What you have done is only a read speed test. if you are actually copying blocks to another device you have pauses in the reading while the other device is accepting the data you want to write, when this happens you can hit rotational latency issues on the read device (if it's a hard disk) and so it's often significantly faster to read 1M chunks off the HDD as you come up against rotational latency less often that way.

I know when I'm copying hard disks I get a faster rate by specifying bs=1M than by using bs=4k or the default. I'm talking speed improvements of 30 to 300 percent. There's no need to tune it for absolute best unless it's all you do every day. but picking something better than the default can cut hours off the execution time.

When you're using it for real try a few different numbers and send the dd process a SIGUSR1 signal to get it to issue a status report so you can see how it's going.

✗ killall -SIGUSR1 dd
1811+1 records in
1811+1 records out
1899528192 bytes (1.9 GB, 1.8 GiB) copied, 468.633 s, 4.1 MB/s

With regards to the internal hard disk, at least -- when you are reading from the device the block layer at least has to retrieve one sector which is 512 bytes.

So, when handling a 1 byte read you've only really read from the disk on the sector aligned byte retrieval. The remaining 511 times are served up by cache.

You can prove this as follows, in this example sdb is a disk of interest:

# grep sdb /proc/diskstats
8      16 sdb 767 713 11834 6968 13710 6808 12970792 6846477 0 76967 6853359
...
# dd if=/dev/sdb of=/dev/null bs=1 count=512
512+0 records in
512+0 records out
512 bytes (512 B) copied, 0.0371715 s, 13.8 kB/s
# grep sedb /proc/diskstats
8      16 sdb 768 713 11834 6968 13710 6808 12970792 6846477 0 76967 6853359
...

The fourth column (which counts reads) indicates only 1 read occurred, despite the fact you requested 1 byte reads. This is expected behaviour since this device (a SATA 2 disk) has to at a minimum return its sector size. The kernel simply is caching the entire sector.

The biggest factor at play in these size requests is the overhead of issuing a system call for a read or write. In fact, issuing the call for < 512 is inefficient. Very large reads require less system calls at the cost of more memory being used to do it.

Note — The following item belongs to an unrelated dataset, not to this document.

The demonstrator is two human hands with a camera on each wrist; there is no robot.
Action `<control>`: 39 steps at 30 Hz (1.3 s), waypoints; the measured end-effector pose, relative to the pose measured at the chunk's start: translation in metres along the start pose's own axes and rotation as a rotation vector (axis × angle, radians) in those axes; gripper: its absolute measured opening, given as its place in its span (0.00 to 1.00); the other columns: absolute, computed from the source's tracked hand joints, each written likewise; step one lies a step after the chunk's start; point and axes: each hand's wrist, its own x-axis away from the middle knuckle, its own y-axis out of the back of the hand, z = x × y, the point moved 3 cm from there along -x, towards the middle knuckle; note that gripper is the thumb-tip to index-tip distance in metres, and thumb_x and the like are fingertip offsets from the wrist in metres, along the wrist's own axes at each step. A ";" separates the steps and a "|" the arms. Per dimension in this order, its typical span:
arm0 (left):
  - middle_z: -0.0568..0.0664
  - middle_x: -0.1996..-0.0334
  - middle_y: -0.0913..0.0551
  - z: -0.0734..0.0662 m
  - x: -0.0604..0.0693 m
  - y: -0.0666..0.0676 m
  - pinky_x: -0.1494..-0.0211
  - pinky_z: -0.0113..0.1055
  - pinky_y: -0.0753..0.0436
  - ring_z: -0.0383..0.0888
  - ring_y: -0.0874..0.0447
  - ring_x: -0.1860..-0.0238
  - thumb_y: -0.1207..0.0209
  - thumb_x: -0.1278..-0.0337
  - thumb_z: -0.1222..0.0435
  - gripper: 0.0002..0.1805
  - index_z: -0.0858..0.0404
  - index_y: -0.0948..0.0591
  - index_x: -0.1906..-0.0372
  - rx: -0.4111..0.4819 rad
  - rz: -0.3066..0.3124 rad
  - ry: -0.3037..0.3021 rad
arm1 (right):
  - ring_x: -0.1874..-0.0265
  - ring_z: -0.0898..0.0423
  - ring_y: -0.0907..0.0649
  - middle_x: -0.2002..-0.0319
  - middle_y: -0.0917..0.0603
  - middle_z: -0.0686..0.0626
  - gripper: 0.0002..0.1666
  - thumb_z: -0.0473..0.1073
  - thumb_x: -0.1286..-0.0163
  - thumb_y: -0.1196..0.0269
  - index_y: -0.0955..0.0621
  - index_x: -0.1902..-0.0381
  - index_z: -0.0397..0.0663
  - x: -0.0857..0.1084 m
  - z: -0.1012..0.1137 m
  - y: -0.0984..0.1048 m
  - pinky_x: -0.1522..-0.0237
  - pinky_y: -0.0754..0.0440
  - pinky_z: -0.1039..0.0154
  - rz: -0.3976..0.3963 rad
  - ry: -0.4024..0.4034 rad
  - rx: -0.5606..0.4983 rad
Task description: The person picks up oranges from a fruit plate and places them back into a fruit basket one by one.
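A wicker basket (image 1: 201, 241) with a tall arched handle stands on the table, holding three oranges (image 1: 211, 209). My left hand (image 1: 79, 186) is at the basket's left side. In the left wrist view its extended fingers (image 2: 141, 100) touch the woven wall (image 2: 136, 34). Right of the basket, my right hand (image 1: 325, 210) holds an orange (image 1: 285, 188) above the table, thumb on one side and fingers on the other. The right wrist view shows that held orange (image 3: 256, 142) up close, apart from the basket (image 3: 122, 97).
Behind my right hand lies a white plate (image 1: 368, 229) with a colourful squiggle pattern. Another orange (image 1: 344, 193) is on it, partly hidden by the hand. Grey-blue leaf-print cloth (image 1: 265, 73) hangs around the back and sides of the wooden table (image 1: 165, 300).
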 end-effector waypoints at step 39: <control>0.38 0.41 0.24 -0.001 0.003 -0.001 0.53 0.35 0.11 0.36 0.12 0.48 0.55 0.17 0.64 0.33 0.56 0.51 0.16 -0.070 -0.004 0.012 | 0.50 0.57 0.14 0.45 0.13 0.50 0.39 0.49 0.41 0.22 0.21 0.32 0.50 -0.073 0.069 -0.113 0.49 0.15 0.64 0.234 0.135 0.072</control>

4096 is typically a 'safe' number for reading because:

  • When reading with caching on (the default) a page is 4k. Filling up a page with < 4k reads is more complicated than keeping the read and page size the same.
  • Most filesystem block sizes are set to 4k.
  • Its not a small enough number (maybe for SSDs it is now though) to cause syscall overhead but not a large enough number to consume lots of memory.